→ **PROBLEM TO WORK ON**
All of the data below is to be repeated exactly, except for the pictures.

→ **DATA EXTRACT**
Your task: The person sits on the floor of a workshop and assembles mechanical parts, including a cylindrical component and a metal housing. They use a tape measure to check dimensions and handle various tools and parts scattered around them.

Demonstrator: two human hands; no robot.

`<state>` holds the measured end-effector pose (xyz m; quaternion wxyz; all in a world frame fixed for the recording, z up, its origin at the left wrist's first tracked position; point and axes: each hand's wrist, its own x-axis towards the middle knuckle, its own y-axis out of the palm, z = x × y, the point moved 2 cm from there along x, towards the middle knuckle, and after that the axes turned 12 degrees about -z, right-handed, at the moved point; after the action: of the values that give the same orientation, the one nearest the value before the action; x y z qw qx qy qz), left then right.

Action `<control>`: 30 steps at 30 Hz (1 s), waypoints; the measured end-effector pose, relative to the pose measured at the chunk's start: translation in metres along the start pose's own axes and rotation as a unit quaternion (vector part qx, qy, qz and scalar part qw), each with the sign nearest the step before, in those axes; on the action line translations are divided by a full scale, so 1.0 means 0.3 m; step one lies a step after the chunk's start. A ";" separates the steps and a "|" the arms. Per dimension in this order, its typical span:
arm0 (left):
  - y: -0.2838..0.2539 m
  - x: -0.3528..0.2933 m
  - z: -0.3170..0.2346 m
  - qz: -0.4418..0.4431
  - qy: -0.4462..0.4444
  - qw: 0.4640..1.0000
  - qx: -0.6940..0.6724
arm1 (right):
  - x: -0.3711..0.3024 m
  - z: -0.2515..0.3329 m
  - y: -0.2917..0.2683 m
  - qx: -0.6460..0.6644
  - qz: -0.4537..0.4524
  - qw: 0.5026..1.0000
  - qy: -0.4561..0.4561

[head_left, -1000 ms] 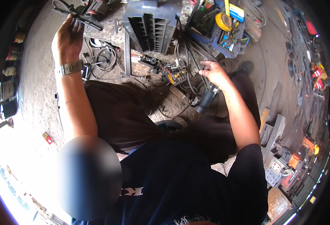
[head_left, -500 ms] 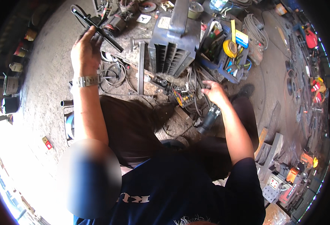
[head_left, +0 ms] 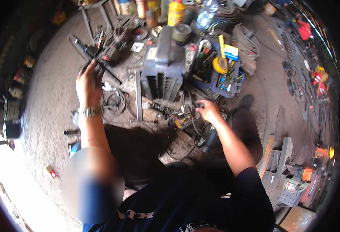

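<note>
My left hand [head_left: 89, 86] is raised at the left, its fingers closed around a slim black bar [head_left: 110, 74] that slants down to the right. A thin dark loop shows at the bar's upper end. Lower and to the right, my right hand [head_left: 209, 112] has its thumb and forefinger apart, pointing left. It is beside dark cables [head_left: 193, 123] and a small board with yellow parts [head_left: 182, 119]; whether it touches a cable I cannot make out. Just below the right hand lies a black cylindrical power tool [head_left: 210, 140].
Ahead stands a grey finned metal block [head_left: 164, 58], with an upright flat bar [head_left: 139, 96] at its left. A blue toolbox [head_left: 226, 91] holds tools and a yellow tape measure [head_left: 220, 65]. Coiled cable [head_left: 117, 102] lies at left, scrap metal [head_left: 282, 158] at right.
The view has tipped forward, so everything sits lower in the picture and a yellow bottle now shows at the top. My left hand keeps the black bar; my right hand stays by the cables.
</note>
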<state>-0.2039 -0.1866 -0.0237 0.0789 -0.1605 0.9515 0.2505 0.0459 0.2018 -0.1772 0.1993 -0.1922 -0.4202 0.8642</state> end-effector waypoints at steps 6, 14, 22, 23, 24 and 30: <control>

→ **RESULT OF THIS EXERCISE**
Your task: The person sits on the floor of a workshop and assembles mechanical parts, including a cylindrical component and a metal housing. They use a tape measure to check dimensions and handle various tools and parts scattered around them.

Demonstrator: two human hands; no robot.

`<state>` holds the measured end-effector pose (xyz m; quaternion wxyz; all in a world frame fixed for the recording, z up, its origin at the left wrist's first tracked position; point and axes: each hand's wrist, its own x-axis towards the middle knuckle, its own y-axis out of the palm, z = x × y, the point moved 2 cm from there along x, towards the middle knuckle, and after that the axes turned 12 degrees about -z, right-handed, at the moved point; after the action: of the values that give the same orientation, the one nearest the value before the action; x y z qw qx qy qz), left then right.

Action `<control>`: 30 steps at 30 Hz (1 s), waypoints; the measured end-effector pose, relative to the pose measured at the chunk's start: translation in metres along the start pose's own axes and rotation as a unit quaternion (vector part qx, qy, qz and scalar part qw), each with the sign nearest the step before, in those axes; on the action line translations are divided by a full scale, so 1.0 means 0.3 m; step one lies a step after the chunk's start. A ";" separates the steps and a "|" the arms. Per dimension in this order, its typical span:
arm0 (left):
  - y: -0.2838..0.2539 m
  - x: -0.3528..0.2933 m
  - z: -0.3170..0.2346 m
  - qz: -0.4418..0.4431
  - qy: -0.4462..0.4444
  - qw: 0.4640..1.0000
  - qx: -0.6940..0.6724
arm1 (right):
  - x: -0.3711..0.3024 m
  - z: -0.2515..0.3329 m
  - y: -0.2917..0.2683 m
  - qx: -0.6460..0.6644
  - qz: -0.4537..0.4524
  - qw: 0.5026..1.0000
  - qy: -0.4561..0.4561

[head_left, -1000 ms] 
[head_left, -500 ms] 
[head_left, +0 ms] 

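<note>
My left hand [head_left: 89, 86] is raised at the left, its fingers closed around a slim black bar [head_left: 110, 74] that slants down to the right. A thin dark loop shows at the bar's upper end. Lower and to the right, my right hand [head_left: 209, 112] has its thumb and forefinger apart, pointing left. It is beside dark cables [head_left: 193, 123] and a small board with yellow parts [head_left: 182, 119]; whether it touches a cable I cannot make out. Just below the right hand lies a black cylindrical power tool [head_left: 210, 140].
Ahead stands a grey finned metal block [head_left: 164, 58], with an upright flat bar [head_left: 139, 96] at its left. A blue toolbox [head_left: 226, 91] holds tools and a yellow tape measure [head_left: 220, 65]. Coiled cable [head_left: 117, 102] lies at left, scrap metal [head_left: 282, 158] at right.
The view has tipped forward, so everything sits lower in the picture and a yellow bottle now shows at the top. My left hand keeps the black bar; my right hand stays by the cables.
</note>
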<state>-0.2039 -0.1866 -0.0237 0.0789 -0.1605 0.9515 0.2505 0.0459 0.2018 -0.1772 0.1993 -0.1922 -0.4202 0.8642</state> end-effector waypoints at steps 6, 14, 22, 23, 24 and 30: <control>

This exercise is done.